* THE DATA

◇ ◇ ◇ ◇ ◇ ◇ ◇

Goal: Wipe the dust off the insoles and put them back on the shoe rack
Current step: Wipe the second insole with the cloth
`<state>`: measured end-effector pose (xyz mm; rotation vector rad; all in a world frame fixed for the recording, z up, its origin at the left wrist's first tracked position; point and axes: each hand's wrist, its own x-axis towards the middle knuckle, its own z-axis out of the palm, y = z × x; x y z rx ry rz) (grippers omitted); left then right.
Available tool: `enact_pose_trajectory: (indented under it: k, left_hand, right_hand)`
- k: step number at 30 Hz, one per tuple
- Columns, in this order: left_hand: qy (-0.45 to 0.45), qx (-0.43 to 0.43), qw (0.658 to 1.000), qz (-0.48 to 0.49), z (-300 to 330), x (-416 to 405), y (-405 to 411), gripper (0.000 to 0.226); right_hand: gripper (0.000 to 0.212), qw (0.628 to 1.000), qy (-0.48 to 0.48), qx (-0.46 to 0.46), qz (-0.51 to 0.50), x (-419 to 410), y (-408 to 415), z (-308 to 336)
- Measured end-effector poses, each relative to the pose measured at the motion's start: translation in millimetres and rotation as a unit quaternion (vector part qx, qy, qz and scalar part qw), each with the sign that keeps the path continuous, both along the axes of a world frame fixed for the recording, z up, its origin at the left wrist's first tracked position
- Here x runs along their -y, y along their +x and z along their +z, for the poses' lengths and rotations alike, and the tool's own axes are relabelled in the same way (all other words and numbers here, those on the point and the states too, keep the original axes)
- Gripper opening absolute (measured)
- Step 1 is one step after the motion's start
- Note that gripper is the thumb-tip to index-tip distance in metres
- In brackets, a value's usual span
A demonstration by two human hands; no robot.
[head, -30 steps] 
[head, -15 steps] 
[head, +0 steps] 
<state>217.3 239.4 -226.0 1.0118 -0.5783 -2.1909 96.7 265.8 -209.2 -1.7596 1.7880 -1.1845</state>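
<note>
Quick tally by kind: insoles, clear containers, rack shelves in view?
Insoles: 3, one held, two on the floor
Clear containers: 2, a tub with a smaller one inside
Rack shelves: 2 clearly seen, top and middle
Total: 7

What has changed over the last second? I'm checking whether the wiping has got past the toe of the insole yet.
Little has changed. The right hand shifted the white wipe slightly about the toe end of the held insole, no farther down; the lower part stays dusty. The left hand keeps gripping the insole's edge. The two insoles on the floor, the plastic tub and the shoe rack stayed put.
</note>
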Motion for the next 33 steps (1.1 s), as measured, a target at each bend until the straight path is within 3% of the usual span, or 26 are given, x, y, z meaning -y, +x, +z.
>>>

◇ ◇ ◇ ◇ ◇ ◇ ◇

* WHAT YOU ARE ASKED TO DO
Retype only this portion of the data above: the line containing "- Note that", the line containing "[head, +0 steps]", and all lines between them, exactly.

* OUTPUT OF THE EXERCISE
- Note that gripper is the thumb-tip to index-tip distance in metres
- In brackets, a value's usual span
A demonstration by two human hands; no robot.
[head, -30 steps] 
[head, -15 steps] 
[head, +0 steps] 

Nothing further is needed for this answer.